Exercise brief
Search the data for "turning". Return each matching line.

(Data section Opens)

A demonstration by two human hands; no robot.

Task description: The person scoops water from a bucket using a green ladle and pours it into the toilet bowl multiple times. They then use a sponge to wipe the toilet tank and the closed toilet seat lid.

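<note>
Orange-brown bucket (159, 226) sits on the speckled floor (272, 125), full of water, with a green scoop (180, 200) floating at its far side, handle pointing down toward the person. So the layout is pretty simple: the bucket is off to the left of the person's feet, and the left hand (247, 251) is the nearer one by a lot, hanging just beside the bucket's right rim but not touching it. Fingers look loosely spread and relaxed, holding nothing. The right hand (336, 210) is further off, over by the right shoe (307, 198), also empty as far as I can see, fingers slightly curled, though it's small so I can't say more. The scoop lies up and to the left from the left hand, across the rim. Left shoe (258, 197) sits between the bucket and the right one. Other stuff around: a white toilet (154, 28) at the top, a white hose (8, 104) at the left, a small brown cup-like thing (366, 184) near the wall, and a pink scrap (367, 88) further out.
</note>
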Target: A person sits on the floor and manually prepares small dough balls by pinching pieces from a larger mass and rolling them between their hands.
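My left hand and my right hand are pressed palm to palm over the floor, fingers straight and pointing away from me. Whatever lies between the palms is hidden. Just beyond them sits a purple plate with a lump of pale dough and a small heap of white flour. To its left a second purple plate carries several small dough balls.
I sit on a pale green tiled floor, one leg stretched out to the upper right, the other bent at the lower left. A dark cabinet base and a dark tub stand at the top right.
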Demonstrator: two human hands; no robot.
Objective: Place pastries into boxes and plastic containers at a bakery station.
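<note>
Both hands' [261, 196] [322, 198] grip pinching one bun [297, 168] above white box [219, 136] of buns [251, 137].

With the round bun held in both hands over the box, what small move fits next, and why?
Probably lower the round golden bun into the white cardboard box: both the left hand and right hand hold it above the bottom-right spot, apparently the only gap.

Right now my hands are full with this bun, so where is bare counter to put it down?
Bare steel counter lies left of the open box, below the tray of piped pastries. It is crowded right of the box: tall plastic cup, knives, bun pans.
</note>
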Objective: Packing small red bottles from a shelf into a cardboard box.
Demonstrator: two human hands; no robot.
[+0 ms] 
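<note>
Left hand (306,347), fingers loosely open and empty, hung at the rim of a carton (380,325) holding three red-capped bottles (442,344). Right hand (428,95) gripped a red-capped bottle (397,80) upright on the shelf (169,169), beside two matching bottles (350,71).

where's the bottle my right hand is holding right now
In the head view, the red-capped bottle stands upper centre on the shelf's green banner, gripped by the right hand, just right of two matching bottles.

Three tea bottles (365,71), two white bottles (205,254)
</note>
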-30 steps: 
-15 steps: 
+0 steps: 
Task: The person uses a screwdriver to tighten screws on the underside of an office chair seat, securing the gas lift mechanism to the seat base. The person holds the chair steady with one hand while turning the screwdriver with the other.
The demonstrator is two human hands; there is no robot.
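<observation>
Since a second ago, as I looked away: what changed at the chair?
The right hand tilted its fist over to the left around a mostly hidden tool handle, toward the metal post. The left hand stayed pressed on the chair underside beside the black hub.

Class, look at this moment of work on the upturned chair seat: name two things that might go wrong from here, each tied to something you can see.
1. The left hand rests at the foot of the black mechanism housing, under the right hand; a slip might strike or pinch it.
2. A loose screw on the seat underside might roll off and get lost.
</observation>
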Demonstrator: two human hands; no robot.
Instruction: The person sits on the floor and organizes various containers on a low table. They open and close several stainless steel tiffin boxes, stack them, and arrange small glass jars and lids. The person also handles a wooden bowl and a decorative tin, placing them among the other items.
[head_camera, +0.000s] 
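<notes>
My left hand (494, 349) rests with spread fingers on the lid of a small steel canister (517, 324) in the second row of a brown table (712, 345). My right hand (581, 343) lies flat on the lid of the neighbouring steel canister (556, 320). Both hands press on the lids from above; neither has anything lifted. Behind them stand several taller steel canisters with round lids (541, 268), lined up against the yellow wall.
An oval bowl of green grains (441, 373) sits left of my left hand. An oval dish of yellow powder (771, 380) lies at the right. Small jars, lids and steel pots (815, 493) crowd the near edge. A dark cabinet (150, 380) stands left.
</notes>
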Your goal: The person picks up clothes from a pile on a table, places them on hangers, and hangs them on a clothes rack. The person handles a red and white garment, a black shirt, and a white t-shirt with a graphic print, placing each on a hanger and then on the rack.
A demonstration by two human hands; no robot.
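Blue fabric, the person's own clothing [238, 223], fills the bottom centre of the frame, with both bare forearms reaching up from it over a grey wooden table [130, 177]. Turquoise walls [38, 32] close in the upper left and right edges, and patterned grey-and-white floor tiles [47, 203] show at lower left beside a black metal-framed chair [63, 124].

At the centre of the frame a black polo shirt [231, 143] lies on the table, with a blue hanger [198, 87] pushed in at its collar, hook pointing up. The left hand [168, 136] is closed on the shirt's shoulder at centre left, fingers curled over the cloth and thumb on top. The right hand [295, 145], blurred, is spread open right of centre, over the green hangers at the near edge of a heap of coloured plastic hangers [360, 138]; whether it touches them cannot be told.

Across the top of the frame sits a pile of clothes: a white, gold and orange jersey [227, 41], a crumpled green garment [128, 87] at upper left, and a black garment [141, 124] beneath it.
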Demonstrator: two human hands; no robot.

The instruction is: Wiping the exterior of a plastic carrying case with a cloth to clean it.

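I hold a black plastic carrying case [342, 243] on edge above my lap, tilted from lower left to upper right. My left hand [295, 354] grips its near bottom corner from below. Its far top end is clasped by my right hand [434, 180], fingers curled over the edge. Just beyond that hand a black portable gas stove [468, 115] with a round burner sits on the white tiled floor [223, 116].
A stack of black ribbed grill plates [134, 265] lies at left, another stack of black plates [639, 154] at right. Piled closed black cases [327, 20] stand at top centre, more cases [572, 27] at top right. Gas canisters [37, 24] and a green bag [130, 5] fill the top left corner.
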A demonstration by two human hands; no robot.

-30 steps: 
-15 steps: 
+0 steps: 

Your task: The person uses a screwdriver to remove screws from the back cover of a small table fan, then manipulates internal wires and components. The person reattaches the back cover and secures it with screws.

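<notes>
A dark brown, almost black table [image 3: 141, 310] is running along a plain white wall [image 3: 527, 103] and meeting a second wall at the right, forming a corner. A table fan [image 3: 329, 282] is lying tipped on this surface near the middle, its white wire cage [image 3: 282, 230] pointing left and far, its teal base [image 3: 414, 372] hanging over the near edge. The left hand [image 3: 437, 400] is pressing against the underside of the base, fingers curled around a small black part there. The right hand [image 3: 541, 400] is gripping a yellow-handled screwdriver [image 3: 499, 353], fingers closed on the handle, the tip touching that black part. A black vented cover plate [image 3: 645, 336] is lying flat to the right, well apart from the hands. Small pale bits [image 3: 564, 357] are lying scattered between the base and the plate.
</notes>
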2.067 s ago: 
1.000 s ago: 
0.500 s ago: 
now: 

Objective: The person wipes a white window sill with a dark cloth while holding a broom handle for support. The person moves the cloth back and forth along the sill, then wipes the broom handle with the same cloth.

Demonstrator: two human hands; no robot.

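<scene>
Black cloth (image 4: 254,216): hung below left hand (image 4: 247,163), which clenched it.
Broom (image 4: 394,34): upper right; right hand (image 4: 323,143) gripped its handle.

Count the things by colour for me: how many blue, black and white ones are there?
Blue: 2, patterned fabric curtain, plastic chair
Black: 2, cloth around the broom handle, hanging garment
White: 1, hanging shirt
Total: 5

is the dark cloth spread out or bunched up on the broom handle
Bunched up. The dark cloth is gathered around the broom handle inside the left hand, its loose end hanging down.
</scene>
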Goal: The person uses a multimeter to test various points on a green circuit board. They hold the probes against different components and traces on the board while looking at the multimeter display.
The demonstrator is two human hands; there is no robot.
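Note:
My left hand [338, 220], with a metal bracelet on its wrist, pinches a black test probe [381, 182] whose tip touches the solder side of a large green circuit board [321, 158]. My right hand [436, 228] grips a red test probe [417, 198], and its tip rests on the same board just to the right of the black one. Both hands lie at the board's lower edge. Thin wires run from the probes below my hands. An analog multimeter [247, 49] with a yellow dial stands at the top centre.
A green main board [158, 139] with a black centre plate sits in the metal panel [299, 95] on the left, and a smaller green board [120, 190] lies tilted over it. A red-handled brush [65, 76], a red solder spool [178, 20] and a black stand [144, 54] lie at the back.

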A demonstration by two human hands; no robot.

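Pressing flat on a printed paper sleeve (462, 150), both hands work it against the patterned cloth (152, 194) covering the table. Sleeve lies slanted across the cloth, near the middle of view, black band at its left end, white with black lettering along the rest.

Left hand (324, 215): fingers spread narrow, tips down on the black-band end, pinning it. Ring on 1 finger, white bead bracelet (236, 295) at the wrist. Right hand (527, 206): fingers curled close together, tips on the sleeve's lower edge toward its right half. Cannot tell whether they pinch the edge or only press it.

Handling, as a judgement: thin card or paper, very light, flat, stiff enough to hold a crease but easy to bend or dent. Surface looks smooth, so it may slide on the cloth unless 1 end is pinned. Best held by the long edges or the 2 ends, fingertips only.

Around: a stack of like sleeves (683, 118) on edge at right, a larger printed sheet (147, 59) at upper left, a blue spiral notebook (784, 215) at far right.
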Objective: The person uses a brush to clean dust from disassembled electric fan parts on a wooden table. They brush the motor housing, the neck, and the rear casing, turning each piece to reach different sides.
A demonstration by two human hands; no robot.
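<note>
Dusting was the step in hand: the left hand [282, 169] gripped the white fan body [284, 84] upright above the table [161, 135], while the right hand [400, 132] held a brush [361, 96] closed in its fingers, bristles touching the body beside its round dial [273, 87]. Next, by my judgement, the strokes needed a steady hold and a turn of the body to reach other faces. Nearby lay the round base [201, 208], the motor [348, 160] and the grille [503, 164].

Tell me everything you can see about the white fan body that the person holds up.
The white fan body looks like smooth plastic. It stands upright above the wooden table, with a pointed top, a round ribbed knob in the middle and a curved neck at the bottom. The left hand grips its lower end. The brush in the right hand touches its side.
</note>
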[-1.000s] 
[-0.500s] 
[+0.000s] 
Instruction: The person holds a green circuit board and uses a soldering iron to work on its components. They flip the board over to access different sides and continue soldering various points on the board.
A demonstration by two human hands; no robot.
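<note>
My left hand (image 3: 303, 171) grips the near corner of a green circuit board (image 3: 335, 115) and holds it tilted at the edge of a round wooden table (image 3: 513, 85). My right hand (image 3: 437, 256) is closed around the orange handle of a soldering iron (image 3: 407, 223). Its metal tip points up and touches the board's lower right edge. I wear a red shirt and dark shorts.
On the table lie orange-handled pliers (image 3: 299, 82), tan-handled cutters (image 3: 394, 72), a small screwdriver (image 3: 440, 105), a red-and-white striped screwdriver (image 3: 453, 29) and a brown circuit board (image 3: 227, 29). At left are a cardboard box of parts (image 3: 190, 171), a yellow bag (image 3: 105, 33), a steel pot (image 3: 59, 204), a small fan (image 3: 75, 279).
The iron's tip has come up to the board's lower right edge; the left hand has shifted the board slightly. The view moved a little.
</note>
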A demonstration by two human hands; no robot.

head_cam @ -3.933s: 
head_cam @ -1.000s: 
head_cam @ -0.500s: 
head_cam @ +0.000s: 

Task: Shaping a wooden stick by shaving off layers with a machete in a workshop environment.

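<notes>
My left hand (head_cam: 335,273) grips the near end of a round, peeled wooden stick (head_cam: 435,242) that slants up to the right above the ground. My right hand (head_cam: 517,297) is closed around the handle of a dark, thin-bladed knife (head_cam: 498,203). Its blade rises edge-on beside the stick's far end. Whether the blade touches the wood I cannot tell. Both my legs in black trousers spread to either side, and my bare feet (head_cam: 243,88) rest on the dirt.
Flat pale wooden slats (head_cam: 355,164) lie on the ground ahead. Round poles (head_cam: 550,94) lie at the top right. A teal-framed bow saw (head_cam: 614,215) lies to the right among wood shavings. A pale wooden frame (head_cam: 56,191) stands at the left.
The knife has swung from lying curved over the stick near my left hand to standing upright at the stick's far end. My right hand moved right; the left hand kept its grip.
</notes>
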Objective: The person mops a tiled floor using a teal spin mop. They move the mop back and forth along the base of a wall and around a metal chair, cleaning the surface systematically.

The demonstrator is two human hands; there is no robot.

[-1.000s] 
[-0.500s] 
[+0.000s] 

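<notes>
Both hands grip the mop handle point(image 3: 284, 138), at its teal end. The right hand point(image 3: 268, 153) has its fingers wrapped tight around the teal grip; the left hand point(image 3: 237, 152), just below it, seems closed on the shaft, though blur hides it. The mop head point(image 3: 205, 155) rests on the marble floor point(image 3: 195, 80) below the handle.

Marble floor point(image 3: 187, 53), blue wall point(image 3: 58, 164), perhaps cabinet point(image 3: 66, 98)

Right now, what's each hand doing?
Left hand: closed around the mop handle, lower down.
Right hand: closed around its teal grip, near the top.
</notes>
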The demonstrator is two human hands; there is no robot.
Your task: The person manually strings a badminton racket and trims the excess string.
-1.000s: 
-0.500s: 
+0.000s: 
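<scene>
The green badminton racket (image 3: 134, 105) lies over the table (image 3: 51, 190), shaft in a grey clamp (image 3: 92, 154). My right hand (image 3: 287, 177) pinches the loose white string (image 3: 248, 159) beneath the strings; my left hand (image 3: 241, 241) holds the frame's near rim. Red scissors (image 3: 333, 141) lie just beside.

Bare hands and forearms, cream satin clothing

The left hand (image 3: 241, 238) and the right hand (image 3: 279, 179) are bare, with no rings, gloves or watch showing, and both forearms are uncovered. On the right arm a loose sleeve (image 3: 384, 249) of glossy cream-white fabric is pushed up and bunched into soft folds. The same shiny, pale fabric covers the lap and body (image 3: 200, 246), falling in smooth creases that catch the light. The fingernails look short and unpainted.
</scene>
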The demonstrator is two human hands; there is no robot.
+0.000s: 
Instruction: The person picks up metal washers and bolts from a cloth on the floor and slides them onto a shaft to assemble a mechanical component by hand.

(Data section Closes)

Answer to this task
Task: The person uses a screwdriver to tighten screws on the underside of an office chair seat, securing the gas lift mechanism to the seat base. The person holds the chair steady with one hand while turning the screwdriver with the other.
Objective: The person uses a brush to clean dust from disassembled electric fan parts on a wooden table. They brush the motor housing, the neck, and the rear casing, turning each piece to reach different sides.

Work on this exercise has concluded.